2023-03-21 15:46:47

by Zhang, Rui

[permalink] [raw]
Subject: [PATCH] thermal/core: update cooling device during thermal zone unregistration

When unregistering a thermal zone device, update the cooling device in
case the cooling device is activated by the current thermal zone.

This fixes a problem that the frequency of ACPI processors are still
limited after unloading ACPI thermal driver while ACPI passive cooling
is activated.

Signed-off-by: Zhang Rui <[email protected]>
---
drivers/thermal/thermal_core.c | 26 +++++++++++++++++++++++++-
1 file changed, 25 insertions(+), 1 deletion(-)

diff --git a/drivers/thermal/thermal_core.c b/drivers/thermal/thermal_core.c
index cfd4c1afeae7..9f120e3c9bf0 100644
--- a/drivers/thermal/thermal_core.c
+++ b/drivers/thermal/thermal_core.c
@@ -1477,6 +1477,7 @@ void thermal_zone_device_unregister(struct thermal_zone_device *tz)
const struct thermal_zone_params *tzp;
struct thermal_cooling_device *cdev;
struct thermal_zone_device *pos = NULL;
+ struct thermal_instance *ti;

if (!tz)
return;
@@ -1497,9 +1498,22 @@ void thermal_zone_device_unregister(struct thermal_zone_device *tz)

/* Unbind all cdevs associated with 'this' thermal zone */
list_for_each_entry(cdev, &thermal_cdev_list, node) {
+ mutex_lock(&tz->lock);
+ list_for_each_entry(ti, &tz->thermal_instances, tz_node) {
+ if (ti->cdev == cdev)
+ break;
+ }
+
+ /* The cooling device is not used by current thermal zone */
+ if (ti->cdev != cdev) {
+ mutex_unlock(&tz->lock);
+ continue;
+ }
+ mutex_unlock(&tz->lock);
+
if (tz->ops->unbind) {
tz->ops->unbind(tz, cdev);
- continue;
+ goto deactivate_cdev;
}

if (!tzp || !tzp->tbp)
@@ -1511,6 +1525,16 @@ void thermal_zone_device_unregister(struct thermal_zone_device *tz)
tzp->tbp[i].cdev = NULL;
}
}
+
+deactivate_cdev:
+ /*
+ * The thermal instances for current thermal zone has been
+ * removed.
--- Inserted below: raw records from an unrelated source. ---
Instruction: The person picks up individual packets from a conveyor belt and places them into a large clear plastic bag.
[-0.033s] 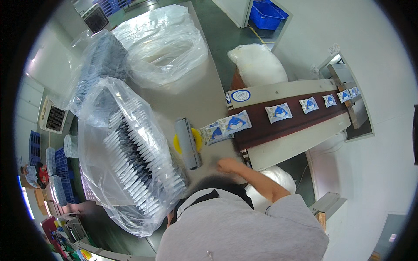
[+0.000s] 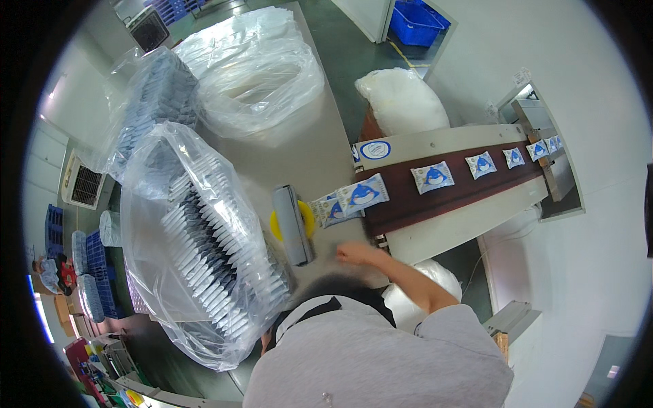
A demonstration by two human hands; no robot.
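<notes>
My right hand [image 2: 355, 253] is closed, with its fingers curled, over the near edge of the table [image 2: 292, 143]. Nothing shows sticking out of it. Just beyond it, two overlapping white-and-blue pillow packets [image 2: 362, 194] lie where the conveyor belt [image 2: 401, 200] meets the table. To the left of these stands a long grey block [image 2: 294, 224] with a yellow round part behind it. A clear plastic bag [image 2: 153, 272] filled with rows of packets [image 2: 211, 258] leans at my left. Only a sliver of skin shows by that bag; my left hand is hidden.
Several spaced packets [image 2: 433, 177] ride the belt from a wall opening at right. A second filled bag [image 2: 153, 102] and a stack of empty clear bags [image 2: 258, 75] occupy the table's far left. White bundles [image 2: 401, 102] flank the conveyor. Another person [image 2: 51, 273] is far left.
The packets on the belt have shifted slightly left, toward the table. My right hand has moved a little left and up. The bags have stayed in place.
</notes>
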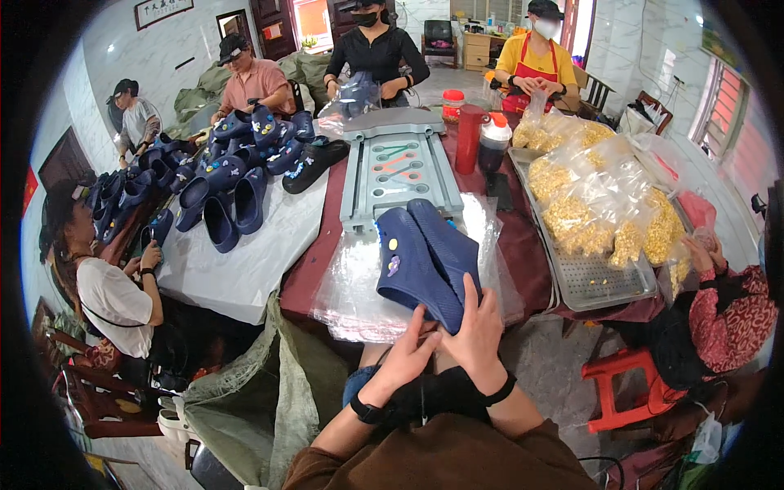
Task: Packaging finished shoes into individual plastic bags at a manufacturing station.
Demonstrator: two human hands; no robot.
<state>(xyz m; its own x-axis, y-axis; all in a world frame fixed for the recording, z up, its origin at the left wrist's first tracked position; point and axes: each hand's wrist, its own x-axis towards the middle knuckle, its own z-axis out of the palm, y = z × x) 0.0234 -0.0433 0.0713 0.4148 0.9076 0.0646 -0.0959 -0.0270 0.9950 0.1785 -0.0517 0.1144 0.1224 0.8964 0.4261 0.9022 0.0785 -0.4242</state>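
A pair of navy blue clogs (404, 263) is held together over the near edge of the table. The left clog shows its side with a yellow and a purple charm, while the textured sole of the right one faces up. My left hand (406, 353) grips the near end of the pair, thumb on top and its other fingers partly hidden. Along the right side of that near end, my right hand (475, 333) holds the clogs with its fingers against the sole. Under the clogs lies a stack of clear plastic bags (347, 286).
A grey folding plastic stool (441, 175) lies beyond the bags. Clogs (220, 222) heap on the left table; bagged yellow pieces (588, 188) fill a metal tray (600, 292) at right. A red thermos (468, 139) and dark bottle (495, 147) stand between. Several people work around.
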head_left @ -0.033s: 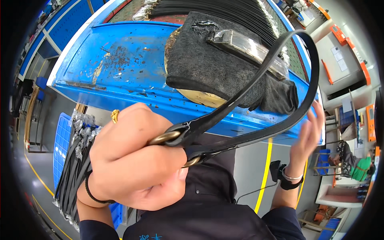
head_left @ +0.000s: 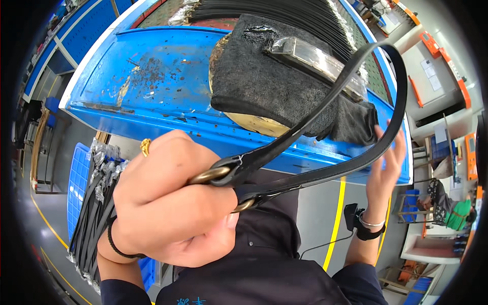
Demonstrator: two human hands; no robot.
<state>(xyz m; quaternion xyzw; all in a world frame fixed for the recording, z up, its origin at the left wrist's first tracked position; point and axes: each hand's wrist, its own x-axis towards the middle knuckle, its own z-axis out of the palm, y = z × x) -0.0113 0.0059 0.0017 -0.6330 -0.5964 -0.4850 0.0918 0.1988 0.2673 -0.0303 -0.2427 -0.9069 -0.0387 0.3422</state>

Update the cooling device in case it is activated
+ * by current thermal zone device.
+ */
+ mutex_lock(&cdev->lock);
+ __thermal_cdev_update(cdev);
+ mutex_unlock(&cdev->lock);
}

mutex_unlock(&thermal_list_lock);
--
2.25.1



2023-03-21 19:47:03

by Rafael J. Wysocki

[permalink] [raw]
Subject: Re: [PATCH] thermal/core: update cooling device during thermal zone unregistration

On Tue, Mar 21, 2023 at 4:46 PM Zhang Rui <[email protected]> wrote:
>
> When unregistering a thermal zone device, update the cooling device in
> case the cooling device is activated by the current thermal zone.

I think that all cooling devices bound to the thermal zone being
removed need to be updated at this point? Which is what the patch
really does IIUC.

It also avoids unbinding cooling devices that have not been bound to that zone.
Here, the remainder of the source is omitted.